Data Obfuscation or "Masking"
Recent surveys have indicated that in many cases sensitive information has not been compromised on production computers, but on development, test or training databases that were preloaded with production data, including the sensitive data elements. Often, the security of these environments do not match the level of data protection that is afforded the production system, so these environments become easy targets for malicious individuals who are looking for sensitive data.
Why would anyone put production data development and test computers?
It is much easier to set up a production copy for testing than if you were to create test data from scratch. Here are a few reasons why:
- Volume improves the quality and thoroughness of application testing. If you generate one hundred made-up test records, you might be able to test many of the system’s functions and conditions, but your testing may not be as thorough as if you were testing against the hundreds of thousands of records that the production database may hold.
- Creating realistic values for each data element can be complex and time consuming. Test data element values may need to contain values in specific ranges or checksum characters that are included to verify the data value, or be subject to other restrictions.
- Information in one database may need to link to information in other database tables or even other databases, so any fabricated, key fields in the test database must be duplicated across all tables and databases that use those data elements.
But even with the above benefits, using production data for development, testing or training purposes is a bad idea.
What is data masking and how can it help?
Data masking is a mechanism that creates a copy of a database within which the values of potentially sensitive data elements, such as names, social security numbers, salaries, grades, are altered so that the original values are no longer available in the database copy and cannot be determined by applying any formula to the masked value.
Data masking tools provide a variety of data masking methods. The following list that includes a tiny fraction of the masking methods that can be defined for each field to be masked. Basically, you can set a data element that you want to mask with:
- The same value for all instances
- Purely random numbers or characters for each instance of a data element
- Random values whose values are restricted by some formula (e.g., valid SSN values do not include all nine digit numbers)
- A randomly selected value from a table of values
- A value built from randomly selected values from other tables. For example, a new name field could be generated by taking a random first name from a table and combining it with a random last name to create a new name for each instance
- A value based upon one or more data elements that have already been masked, e.g., the generation of a masked name field value may affect the generation of the gender field value, the generation of the city and state data element values may affect the generation of the zip code value
Data masking software keeps track of relationships
If you are attempting to mask a data element that can be found in multiple tables across the database, how would you ensure that the masked data element is one table matches the corresponding data element in another?
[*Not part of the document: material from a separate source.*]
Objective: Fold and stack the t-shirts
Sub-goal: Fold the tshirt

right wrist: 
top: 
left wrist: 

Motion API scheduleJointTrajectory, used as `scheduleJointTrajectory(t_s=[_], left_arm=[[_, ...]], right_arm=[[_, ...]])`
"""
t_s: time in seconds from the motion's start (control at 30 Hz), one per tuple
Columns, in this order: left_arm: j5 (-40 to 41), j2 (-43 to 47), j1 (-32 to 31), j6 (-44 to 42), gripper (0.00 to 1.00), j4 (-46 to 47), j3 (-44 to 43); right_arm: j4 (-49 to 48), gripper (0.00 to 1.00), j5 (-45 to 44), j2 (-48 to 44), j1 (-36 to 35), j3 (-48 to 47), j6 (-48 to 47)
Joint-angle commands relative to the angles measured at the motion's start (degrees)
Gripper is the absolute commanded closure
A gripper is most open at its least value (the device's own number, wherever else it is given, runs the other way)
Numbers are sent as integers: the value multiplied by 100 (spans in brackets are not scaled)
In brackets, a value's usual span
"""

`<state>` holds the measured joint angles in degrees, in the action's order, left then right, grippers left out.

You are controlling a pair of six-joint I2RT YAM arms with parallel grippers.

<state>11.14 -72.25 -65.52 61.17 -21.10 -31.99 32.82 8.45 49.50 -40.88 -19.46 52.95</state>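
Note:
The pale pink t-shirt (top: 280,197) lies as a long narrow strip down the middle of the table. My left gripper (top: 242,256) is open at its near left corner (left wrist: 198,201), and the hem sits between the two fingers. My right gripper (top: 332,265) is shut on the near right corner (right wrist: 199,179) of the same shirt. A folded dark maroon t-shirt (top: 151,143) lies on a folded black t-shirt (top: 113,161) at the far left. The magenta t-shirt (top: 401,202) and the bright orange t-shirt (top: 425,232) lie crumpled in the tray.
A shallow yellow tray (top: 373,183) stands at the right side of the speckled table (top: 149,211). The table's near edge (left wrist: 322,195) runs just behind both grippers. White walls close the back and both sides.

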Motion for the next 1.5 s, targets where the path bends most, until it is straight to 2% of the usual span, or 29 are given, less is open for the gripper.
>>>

This is the real power of data masking products. When the database is defined to the data masking software, the software executes a discovery process where it builds a reference table of data element relationships. In a simple example, let’s assume that the tables in a database are linked by social security number, a data element that we want to mask. The discovery process would find instances of social security number across all of the tables in the database. Then, when the social security number 123-45-6789 is masked to become 993-11-5656, the data masking software will replace every instance of social security number 123-45-6789 in the database with 993-11-5656. This way the data element relationships are preserved.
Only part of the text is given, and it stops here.